Ciudad de México. – En México, la donación de órganos se enfrenta a un panorama desafiante, con 18,912 personas en espera de un trasplante. La cifra, actualizada hasta noviembre de 2025 por el Centro Nacional de Trasplantes (Cenatra), revela que la mayoría de los pacientes, 16,447, requieren un riñón, seguidos por 2,226 que necesitan una córnea. Otros órganos vitales como el hígado y el corazón también son esperados por cientos de pacientes.
Diversos factores contribuyen a esta problemática, que va desde el mantenimiento inadecuado de potenciales donantes hasta las negativas familiares, a menudo motivadas por la desinformación o la falta de conocimiento sobre la voluntad del fallecido. Estos obstáculos se suman a los tabúes culturales y a un sistema de salud fragmentado, que limitan la capacidad de convertir la intención de donar en trasplantes efectivos.
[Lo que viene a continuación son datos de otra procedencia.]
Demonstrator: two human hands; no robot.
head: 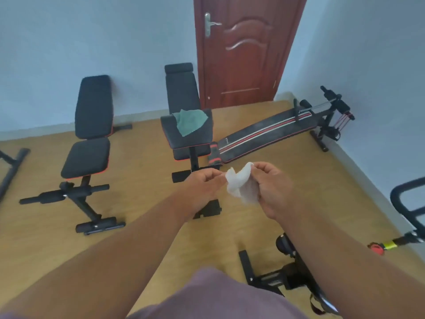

A pesar de que la Ley General de Salud permite la donación de órganos, tanto en vida como post mortem, y regula el proceso, la práctica difiere en ocasiones. Si bien una persona puede manifestar su deseo de ser donante mediante una tarjeta o registro oficial, la decisión final recae frecuentemente en la familia, lo que genera una alta tasa de negativas y la pérdida de oportunidades para salvar vidas.
Expertos en salud, incluyendo al doctor Eduardo Tapia Alcalá del Hospital Civil de Guadalajara, señalan que la principal barrera no es clínica ni legal, sino cultural. La falta de información, los mitos y el temor que rodean la muerte encefálica impiden que más procedimientos se lleven a cabo. Se estima una deficiencia del 75% en donadores de órganos, con un rezago de aproximadamente 15,000 pacientes en espera.
Para convertirse en donante en vida, se requiere ser mayor de edad, tener compatibilidad médica y obtener consentimiento informado. En casos de muerte encefálica, es posible donar múltiples órganos y tejidos. La clave para la donación post mortem reside en comunicar claramente la voluntad a los familiares directos, quienes tendrán la última palabra.
Aunque existen mecanismos como la Tarjeta de Donador Voluntario y el Registro Nacional de Donadores Voluntarios, la comunicación familiar es esencial. La ley también establece restricciones, impidiendo la donación en vida a menores de edad (excepto médula ósea con consentimiento parental), personas con discapacidad intelectual o sujetos a interdicción. Las mujeres embarazadas pueden donar solo en casos de riesgo de vida del receptor y sin perjuicio para la madre o el feto.
El Instituto Mexicano del Seguro Social (IMSS) y otras organizaciones civiles reiteran la urgencia de fortalecer la cultura del altruismo y la empatía. Se enfatiza que un donante puede beneficiar a más de siete personas con sus órganos y tejidos, subrayando la importancia de campañas de concientización y programas educativos para transformar percepciones y derribar barreras culturales que obstaculizan la donación de órganos en el país.